**YOUR GOAL:** Below are records; report the number of lines among them that include the word "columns", and nothing further.
────────────────────
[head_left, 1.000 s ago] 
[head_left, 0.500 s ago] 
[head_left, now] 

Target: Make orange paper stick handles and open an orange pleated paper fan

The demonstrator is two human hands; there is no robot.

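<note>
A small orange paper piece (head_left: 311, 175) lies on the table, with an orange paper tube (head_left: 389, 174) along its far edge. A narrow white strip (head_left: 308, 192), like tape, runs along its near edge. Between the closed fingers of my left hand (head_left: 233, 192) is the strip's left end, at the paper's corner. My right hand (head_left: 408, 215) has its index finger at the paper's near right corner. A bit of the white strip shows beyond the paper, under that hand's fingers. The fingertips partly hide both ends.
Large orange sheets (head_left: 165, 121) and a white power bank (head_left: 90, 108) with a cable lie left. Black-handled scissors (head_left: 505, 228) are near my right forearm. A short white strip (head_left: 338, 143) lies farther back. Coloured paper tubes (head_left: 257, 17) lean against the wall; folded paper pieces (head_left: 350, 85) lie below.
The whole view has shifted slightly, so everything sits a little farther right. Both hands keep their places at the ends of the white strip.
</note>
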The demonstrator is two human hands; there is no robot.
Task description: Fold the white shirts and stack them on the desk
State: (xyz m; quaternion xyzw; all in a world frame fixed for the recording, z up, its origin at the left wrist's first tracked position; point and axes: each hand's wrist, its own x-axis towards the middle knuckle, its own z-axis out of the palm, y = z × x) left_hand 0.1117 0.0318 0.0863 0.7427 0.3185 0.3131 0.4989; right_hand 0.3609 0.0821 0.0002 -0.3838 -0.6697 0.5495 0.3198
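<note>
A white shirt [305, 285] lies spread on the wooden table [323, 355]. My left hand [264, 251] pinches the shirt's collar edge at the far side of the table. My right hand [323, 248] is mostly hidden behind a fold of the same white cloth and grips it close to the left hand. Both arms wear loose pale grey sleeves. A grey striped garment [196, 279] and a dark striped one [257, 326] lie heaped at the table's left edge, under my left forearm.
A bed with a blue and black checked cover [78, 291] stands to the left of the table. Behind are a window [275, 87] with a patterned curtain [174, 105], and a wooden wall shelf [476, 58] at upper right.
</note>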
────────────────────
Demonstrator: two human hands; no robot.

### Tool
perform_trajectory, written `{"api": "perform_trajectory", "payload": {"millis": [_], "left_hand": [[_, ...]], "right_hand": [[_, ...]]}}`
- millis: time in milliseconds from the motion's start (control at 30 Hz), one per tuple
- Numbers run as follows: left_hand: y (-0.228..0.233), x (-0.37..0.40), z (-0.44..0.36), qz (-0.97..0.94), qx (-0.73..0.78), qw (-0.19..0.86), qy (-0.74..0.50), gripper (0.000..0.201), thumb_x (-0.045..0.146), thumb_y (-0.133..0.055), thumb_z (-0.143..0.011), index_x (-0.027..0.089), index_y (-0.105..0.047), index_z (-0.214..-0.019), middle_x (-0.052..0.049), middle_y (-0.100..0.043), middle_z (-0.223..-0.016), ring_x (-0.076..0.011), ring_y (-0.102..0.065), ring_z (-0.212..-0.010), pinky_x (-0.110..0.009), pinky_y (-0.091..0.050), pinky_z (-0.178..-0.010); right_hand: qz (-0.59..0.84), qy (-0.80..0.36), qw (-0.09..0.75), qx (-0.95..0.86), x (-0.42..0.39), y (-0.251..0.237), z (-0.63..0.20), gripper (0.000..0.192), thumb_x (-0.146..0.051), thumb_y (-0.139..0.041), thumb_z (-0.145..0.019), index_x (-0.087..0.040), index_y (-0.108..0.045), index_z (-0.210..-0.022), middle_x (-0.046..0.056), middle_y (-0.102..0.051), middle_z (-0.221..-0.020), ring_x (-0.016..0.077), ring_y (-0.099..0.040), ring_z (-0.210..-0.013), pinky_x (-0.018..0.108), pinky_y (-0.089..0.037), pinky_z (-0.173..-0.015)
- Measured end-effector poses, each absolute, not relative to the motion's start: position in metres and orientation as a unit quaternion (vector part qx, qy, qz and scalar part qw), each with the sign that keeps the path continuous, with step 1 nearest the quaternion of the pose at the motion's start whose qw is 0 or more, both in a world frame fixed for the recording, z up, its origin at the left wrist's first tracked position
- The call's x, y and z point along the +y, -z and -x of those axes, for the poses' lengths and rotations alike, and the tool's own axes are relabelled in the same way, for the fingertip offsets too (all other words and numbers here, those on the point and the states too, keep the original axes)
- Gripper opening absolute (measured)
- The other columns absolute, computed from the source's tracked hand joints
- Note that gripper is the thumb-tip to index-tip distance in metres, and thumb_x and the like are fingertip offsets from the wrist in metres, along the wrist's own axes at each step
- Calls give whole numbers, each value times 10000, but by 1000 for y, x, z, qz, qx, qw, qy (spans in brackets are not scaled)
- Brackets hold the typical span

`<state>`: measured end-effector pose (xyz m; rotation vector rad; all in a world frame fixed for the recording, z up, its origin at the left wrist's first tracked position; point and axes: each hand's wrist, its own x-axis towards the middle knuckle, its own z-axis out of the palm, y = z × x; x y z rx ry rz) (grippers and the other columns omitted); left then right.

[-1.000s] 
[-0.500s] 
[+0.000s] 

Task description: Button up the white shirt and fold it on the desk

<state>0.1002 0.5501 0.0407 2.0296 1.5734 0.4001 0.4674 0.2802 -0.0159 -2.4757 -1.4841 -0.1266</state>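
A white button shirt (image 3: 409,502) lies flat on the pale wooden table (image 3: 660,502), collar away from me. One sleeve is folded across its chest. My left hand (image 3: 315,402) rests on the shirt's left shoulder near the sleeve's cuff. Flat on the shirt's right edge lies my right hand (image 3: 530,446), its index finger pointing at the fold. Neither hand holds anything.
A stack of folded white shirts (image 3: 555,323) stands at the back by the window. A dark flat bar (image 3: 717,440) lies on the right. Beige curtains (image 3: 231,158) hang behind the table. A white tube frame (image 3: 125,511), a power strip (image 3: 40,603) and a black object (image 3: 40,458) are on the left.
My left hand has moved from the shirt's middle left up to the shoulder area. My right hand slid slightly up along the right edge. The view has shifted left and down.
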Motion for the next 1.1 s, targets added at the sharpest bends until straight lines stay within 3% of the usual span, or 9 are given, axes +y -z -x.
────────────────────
**SOLUTION:** 2